The Schulz lab studies epigenetic regulation with a systems biology approach. We seek to understand how threshold responses can establish transcriptional switches and epigenetic memory to allow quantitative information processing in mammalian cells. We use X-chromosome inactivation as a model to study epigenetic regulation, which is an essential developmental process. We complement our work on this biological question with synthetic biology approaches to uncover general rules that underlie quantitative gene control in mammalian cells. To solve fundamental problems in gene regulation we combine microscopy, genomics and genome engineering with mathematical modeling and computational biology.

 

This research project delves into the broader question of how multiple enhancers quantitatively orchestrate the regulation of a specific gene, necessitating a data-driven mathematical modeling approach. The central inquiry revolves around understanding the nuanced interplay of cis-regulatory elements (CREs) and their relative contributions to the quantitative control of gene expression.

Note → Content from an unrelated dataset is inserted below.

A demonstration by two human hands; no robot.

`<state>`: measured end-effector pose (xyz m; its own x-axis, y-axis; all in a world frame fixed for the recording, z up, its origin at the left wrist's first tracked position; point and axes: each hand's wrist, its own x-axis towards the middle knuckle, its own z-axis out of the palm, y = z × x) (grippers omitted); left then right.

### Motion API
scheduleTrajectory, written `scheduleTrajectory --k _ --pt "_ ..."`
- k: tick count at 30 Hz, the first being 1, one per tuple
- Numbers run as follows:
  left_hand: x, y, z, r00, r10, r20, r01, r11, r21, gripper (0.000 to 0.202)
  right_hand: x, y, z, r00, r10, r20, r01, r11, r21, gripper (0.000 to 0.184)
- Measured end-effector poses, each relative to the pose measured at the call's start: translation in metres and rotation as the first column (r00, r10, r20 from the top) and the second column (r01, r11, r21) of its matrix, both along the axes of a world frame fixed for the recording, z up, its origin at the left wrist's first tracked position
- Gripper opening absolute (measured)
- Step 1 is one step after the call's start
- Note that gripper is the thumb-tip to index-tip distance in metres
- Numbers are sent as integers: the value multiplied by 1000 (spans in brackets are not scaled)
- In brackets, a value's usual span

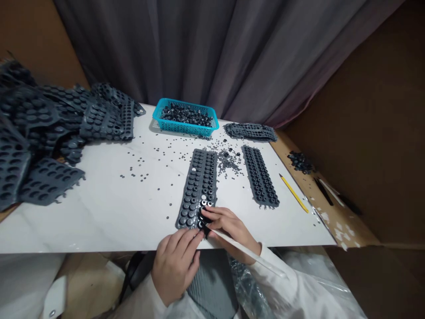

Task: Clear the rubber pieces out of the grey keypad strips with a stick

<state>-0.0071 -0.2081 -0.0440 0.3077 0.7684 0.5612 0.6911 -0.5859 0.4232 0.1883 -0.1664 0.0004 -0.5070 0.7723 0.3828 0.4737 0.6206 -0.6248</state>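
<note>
Sheet (200, 180) lay mid-counter (116, 221), near edge. Right hand (230, 225) held white tool (250, 253) over the sheet's near end. Left hand (175, 261) sat there too, fingers close together; couldn't tell if gripping. Basket (187, 128) far, second sheet (260, 176) right, pencil (294, 193) right of that.

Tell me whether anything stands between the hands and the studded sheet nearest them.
Nothing visible does: the left hand and right hand are both at the near end of the studded sheet, and the teal basket stands beyond its far end.
</note>
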Motion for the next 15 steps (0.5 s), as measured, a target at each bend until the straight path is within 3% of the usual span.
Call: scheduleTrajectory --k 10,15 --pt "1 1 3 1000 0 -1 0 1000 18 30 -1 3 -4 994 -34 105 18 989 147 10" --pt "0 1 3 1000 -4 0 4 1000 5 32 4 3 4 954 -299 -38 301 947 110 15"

The investigation begins with the development of a stochastic mathematical model that captures the intricate dynamics of gene regulation by multiple enhancers. Leveraging existing datasets within our laboratory, the project focuses on a paradigmatic case — the regulation of the Xist gene, the master regulator of X-chromosome inactivation.

Utilizing data from a non-coding CRISPR screen (Gjaltema*, Schwämmle* et al, Mol Cell, 2022), reporter assays depicting CRE activities, and perturbation experiments involving CRE knock-downs and knock-outs, the project aims to quantify how the temporal dynamics and contact probabilities of CREs with the Xist promoter influence Xist expression. Additionally, single-cell time course data (scRNA-seq) will be employed to parameterize the mathematical model (Pacini et al, Nat Comm, 2021), offering a comprehensive understanding of the quantitative aspects of Xist regulation.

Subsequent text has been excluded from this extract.